Bootstrap Confidence Interval
A Bootstrap Confidence Interval estimates the sampling distribution of a statistic (e.g. Sharpe) by repeatedly resampling the observed trade sequence with replacement and computing the statistic on each resample.
The math
B resamples → {θ̂₁*, θ̂₂*, ..., θ̂_B*} → percentile CI: [θ̂*(α/2), θ̂*(1−α/2)]B = number of resamples (Pancake uses 10,000), θ̂* = statistic computed on each resample, α = significance level (0.05 for 95% CI).
Why it matters
Sharpe and Sortino have known analytical confidence intervals under normality, but prediction-market return distributions are rarely normal. Bootstrap makes no distributional assumption — it lets the data speak. Efron (1979) introduced bootstrap as a general alternative to jackknife; it has since become the default for non-parametric inference.

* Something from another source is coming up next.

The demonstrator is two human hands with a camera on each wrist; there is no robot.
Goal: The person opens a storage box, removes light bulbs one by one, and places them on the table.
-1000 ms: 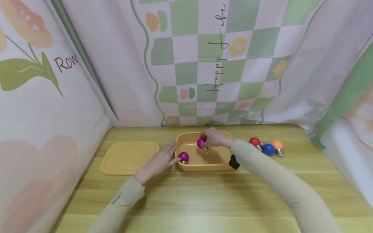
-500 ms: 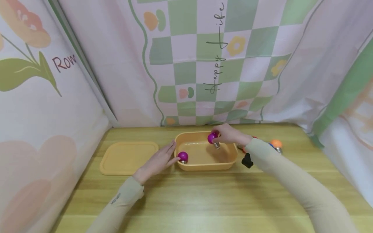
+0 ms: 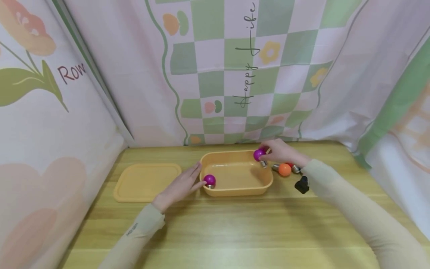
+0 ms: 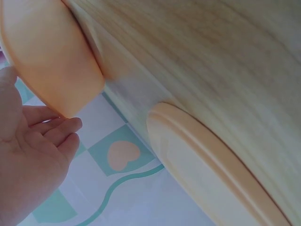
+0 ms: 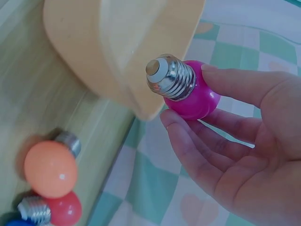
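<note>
My right hand pinches a purple light bulb by its round glass, above the back right corner of the yellow-orange box. The bulb's silver screw base points away from the palm in the right wrist view. A second purple bulb stands base down in the box's front left corner. My left hand rests against the box's left end, fingers fairly straight and thumb at the rim beside that bulb. In the left wrist view its fingertips touch the box's outer wall.
A flat yellow-orange lid lies on the wooden table, left of the box. Right of the box are an orange bulb, a red bulb and a partly visible blue bulb. A patterned curtain hangs behind.
My right hand has moved right and slightly back with the purple bulb, from the box's middle to its right end. The orange bulb near the box has come into view. My left hand stays put.
</note>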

Bootstrap resamples treat trades as independent — serial correlation in returns (e.g. from trend-following) can cause the CI to be too narrow. Block bootstrap can address this but is not currently used in Pancake. Bootstrap CIs also require a reasonable N: below ~20 trades, even 10,000 resamples cannot correct for a sparse sample.
Published source
Efron, B. (1979). "Bootstrap Methods: Another Look at the Jackknife." Annals of Statistics, 7(1), 1–26.